Ecosyste.ms: Awesome

An open API service indexing awesome lists of open source software.

https://github.com/ongardie/diskbenchmark

Benchmarking utilities for measuring the latencies of disks (mostly interesting for SSDs).
https://github.com/ongardie/diskbenchmark

Last synced: 21 days ago
JSON representation

Benchmarking utilities for measuring the latencies of disks (mostly interesting for SSDs).

Host: GitHub
URL: https://github.com/ongardie/diskbenchmark
Owner: ongardie
License: other
Created: 2014-03-01T11:05:10.000Z (over 10 years ago)
Default Branch: master
Last Pushed: 2014-03-01T11:08:24.000Z (over 10 years ago)
Last Synced: 2024-04-19T19:03:02.359Z (2 months ago)
Language: C
Size: 236 KB
Stars: 88
Watchers: 7
Forks: 13
Open Issues: 0
Metadata Files:
- Readme: README.md
- License: LICENSE

Lists

awesome-stars - diskbenchmark

README

This is a set of benchmarking utilities for measuring the latencies of disks
(mostly interesting for SSDs).

The lowest level tool is the `bench` program. This is a microbenchmark that
executes repeated writes and fsyncs of the requested size. To build it and see
its usage, run:

make bench
./bench --help

A possibly outdated version of that message is:

Time how long it takes to append into a file and fdatasync it.
The results are printed in seconds total for all the writes.

Usage: ./bench [options]
--count=NUM Number of sequential appends to measure [default 1000]
--direct=yes|no Whether to use O_DIRECT [default no]
--file=NAME File to create/truncate and write into [default bench.dat]
--help Print this help message and exit
--offset=BYTES Number of bytes to skip at start of file [default 0]
--size=BYTES Number of bytes to append in each iteration [default 1]

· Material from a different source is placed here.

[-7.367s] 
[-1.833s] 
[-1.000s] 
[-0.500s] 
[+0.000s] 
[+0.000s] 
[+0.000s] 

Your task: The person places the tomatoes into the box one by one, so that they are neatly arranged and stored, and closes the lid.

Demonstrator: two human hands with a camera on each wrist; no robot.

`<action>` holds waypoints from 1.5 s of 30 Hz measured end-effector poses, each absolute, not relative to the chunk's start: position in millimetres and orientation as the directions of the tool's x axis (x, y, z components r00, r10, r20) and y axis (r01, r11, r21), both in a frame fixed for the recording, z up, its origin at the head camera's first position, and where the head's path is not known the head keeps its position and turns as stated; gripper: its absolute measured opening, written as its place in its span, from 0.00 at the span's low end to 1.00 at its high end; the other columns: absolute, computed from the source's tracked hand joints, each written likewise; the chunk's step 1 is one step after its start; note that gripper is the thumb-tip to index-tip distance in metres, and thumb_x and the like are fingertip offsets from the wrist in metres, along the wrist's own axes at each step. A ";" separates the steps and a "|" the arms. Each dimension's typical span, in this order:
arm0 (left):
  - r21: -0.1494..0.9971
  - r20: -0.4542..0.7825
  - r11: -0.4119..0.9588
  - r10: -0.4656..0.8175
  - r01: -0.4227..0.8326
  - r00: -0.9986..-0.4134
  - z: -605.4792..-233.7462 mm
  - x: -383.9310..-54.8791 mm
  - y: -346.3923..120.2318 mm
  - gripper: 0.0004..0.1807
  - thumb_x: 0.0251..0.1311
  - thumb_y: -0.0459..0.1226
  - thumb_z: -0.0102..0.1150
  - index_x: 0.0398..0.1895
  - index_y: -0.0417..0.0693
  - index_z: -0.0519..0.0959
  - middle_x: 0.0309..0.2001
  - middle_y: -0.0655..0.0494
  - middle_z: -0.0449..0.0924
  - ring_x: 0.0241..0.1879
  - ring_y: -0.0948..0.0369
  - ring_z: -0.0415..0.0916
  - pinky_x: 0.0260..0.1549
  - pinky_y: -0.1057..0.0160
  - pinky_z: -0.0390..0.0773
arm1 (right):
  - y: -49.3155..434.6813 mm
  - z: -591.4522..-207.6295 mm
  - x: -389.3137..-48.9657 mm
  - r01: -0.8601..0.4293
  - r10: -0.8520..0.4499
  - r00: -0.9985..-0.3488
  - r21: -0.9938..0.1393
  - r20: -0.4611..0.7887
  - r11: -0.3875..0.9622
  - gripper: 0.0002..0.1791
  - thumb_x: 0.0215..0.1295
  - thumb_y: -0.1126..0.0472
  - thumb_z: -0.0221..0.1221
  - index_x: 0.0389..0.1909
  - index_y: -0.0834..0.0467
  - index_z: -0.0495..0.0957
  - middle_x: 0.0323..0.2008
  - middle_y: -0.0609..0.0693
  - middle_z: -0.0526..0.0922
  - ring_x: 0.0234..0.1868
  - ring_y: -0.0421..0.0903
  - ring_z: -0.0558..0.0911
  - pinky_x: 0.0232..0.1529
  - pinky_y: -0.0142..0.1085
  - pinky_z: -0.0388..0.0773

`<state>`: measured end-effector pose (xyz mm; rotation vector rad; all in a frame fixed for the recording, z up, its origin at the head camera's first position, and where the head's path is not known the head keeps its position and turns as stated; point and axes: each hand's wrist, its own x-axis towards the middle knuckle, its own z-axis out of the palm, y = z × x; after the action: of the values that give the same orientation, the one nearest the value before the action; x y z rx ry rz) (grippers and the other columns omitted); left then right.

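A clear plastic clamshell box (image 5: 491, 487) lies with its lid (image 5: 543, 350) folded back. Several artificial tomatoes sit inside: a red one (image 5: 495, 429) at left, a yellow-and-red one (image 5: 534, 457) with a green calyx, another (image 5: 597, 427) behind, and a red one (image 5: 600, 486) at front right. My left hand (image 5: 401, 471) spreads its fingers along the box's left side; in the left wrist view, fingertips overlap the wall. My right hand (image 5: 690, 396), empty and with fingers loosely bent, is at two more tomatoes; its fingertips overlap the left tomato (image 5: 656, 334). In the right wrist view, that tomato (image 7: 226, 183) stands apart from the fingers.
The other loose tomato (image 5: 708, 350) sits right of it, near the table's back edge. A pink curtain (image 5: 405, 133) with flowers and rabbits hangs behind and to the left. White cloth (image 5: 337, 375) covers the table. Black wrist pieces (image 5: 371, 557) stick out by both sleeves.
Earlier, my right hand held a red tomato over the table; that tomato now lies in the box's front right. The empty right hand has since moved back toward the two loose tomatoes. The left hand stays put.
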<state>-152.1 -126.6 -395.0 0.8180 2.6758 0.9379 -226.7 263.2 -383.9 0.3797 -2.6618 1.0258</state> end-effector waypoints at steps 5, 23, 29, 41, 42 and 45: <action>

While the bench program can be useful on its own, you'll probably want to run
the benchmark with a bunch of different paramters. To do so automatically, you
can use `runner.sh`. First, you'll need to create a file inside the `machines/`
directory describing the machine you want to test on and its disks. The name of
the file can be any name you want for the machine, and the file itself is
interpreted by bash.

Here's an example for testing against a single disk on localhost:

disks="somedisk:sda:/tmp"
rootcmd () {
sudo $*
}
cmd () {
$*
}
sendfile () {
cp $1 ~/
}

And here's a more complex example for testing against two disks on a remote
host:

disks="x25-m:sda:/home/ongardie 530:sdb:/home/ongardie/sdb1/tmp"
rootcmd () {
ssh flygecko sudo $*
}
cmd () {
ssh flygecko $*
}
sendfile () {
scp $1 flygecko:
}

There's four things you need to define in each machine file:

* _disks_ is a string listing out the disks attached to the system. Each disk
is separated with a space. There are three components to each disk,
separated by colons: the disk's friendly name, the disk's device name within
`/dev/`, and the directory in which the benchmark should write its file.
* _rootcmd_ is a function that executes a command as root. This is used for
changing device settings with hdparm.
* _cmd_ is a function that executes a command as a normal user. This is used
for compiling and running the `bench` program.
* _sendfile_ is a function that copies the given file to the machine's home
directory.

You'll need gcc and hdparm installed on every remote machine.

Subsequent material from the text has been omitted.